# Available data
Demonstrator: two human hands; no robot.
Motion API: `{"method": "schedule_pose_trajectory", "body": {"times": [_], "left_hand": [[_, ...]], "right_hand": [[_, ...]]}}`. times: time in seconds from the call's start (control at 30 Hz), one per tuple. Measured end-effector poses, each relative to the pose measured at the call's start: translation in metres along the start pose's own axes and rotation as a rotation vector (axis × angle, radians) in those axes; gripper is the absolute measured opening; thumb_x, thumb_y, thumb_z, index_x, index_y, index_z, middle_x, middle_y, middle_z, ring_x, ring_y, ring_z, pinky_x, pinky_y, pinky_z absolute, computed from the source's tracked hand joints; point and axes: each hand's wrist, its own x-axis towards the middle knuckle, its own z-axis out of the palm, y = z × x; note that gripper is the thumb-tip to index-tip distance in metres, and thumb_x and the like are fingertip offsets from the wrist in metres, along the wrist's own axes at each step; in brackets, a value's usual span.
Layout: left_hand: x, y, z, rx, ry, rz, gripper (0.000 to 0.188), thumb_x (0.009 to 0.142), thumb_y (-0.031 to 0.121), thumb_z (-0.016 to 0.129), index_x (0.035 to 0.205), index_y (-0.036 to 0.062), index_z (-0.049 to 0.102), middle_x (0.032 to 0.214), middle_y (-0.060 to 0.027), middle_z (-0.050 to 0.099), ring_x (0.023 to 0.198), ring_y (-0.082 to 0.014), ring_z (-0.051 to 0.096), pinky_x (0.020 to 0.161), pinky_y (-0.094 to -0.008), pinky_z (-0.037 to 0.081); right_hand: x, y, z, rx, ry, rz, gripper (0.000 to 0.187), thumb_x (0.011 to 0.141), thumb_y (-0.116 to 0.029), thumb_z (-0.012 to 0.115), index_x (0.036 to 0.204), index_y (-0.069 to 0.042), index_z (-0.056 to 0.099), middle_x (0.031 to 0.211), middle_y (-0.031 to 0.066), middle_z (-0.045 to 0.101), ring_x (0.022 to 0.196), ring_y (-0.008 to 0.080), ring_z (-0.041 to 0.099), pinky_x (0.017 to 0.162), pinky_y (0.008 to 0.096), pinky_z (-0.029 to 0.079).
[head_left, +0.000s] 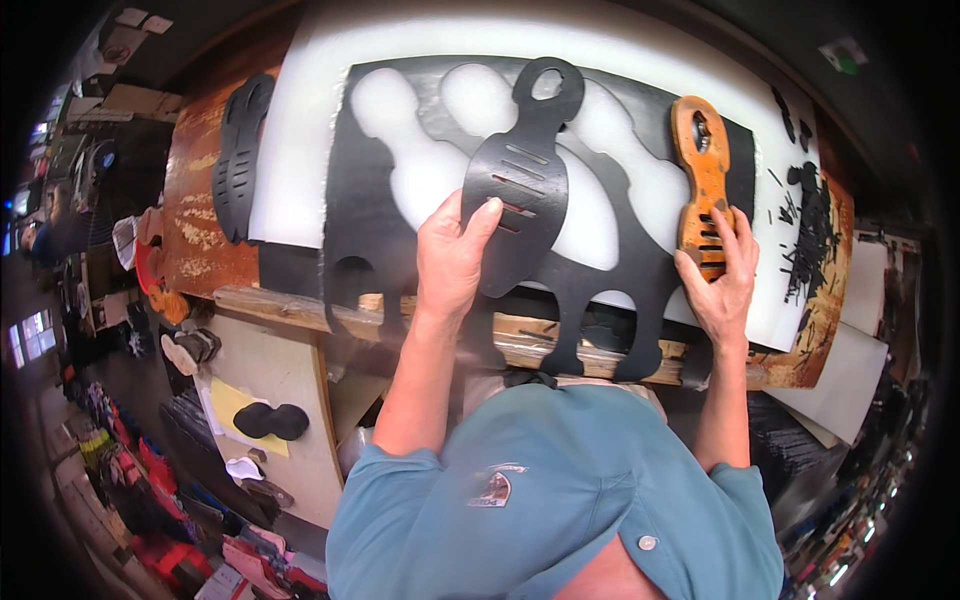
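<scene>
Left grip (452, 250) pinches a black slotted piece (522, 190) that extends ahead of it. Right grip (722, 288), half-curled, touches an orange slotted block (703, 178) — whether clasped, I can't tell. Below both grips — a shirt badge (492, 490) under small lettering (500, 469).

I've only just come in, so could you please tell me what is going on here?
A person's left hand holds a black slotted piece over a black sheet with cut-out openings. The right hand touches the slotted end of an orange-brown form at the sheet's right side. The sheet lies partly on a white board, with black scraps to the right.
</scene>
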Motion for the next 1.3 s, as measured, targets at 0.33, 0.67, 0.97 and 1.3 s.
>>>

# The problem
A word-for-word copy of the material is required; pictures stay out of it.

# Answer space
Demonstrator: two human hands; no robot.
Motion API: `{"method": "schedule_pose_trajectory", "body": {"times": [_], "left_hand": [[_, ...]], "right_hand": [[_, ...]]}}`. times: time in seconds from the call's start (control at 30 Hz), one per tuple. Measured end-effector poses, each relative to the pose measured at the call's start: translation in metres along the start pose's own axes and rotation as a rotation vector (axis × angle, radians) in those axes; gripper is the absolute measured opening; thumb_x, thumb_y, thumb_z, index_x, index_y, index_z, middle_x, middle_y, middle_z, ring_x, ring_y, ring_z, pinky_x, pinky_y, pinky_z absolute, computed from the source's tracked hand joints; point and axes: each hand's wrist, its own x-axis towards the middle knuckle, its own z-axis out of the palm, y = z × x; note that gripper is the thumb-tip to index-tip distance in metres, and thumb_x and the like are fingertip offsets from the wrist in metres, along the wrist's own axes at each step; in brackets, a value's usual span.
Layout: left_hand: x, y, z, rx, ry, rz, gripper (0.000 to 0.188), thumb_x (0.009 to 0.142), thumb_y (-0.031 to 0.121), thumb_z (-0.016 to 0.129), index_x (0.035 to 0.205), index_y (-0.036 to 0.062), index_z (-0.049 to 0.102), middle_x (0.032 to 0.214), middle_y (-0.060 to 0.027), middle_z (-0.050 to 0.099), ring_x (0.023 to 0.198), ring_y (-0.082 to 0.014), ring_z (-0.051 to 0.096), pinky_x (0.020 to 0.161), pinky_y (-0.094 to -0.008), pinky_z (-0.037 to 0.081); right_hand: x, y, z, rx, ry, rz, gripper (0.000 to 0.187), thumb_x (0.011 to 0.141), thumb_y (-0.116 to 0.029), thumb_z (-0.012 to 0.115), index_x (0.036 to 0.204), index_y (-0.069 to 0.042), index_z (-0.056 to 0.099), middle_x (0.031 to 0.211), middle_y (-0.031 to 0.066), middle_z (-0.045 to 0.101), ring_x (0.022 to 0.196), ring_y (-0.008 to 0.080), ring_z (-0.041 to 0.099), pinky_x (0.017 to 0.162), pinky_y (0.008 to 0.096), pinky_z (-0.029 to 0.079).
[head_left, +0.000s] 
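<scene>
Left grip (452, 250) pinches a black slotted piece (522, 190) that extends ahead of it. Right grip (722, 288), half-curled, touches an orange slotted block (703, 178) — whether clasped, I can't tell. Below both grips — a shirt badge (492, 490) under small lettering (500, 469).

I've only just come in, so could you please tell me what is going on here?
A person's left hand holds a black slotted piece over a black sheet with cut-out openings. The right hand touches the slotted end of an orange-brown form at the sheet's right side. The sheet lies partly on a white board, with black scraps to the right.
</scene>
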Motion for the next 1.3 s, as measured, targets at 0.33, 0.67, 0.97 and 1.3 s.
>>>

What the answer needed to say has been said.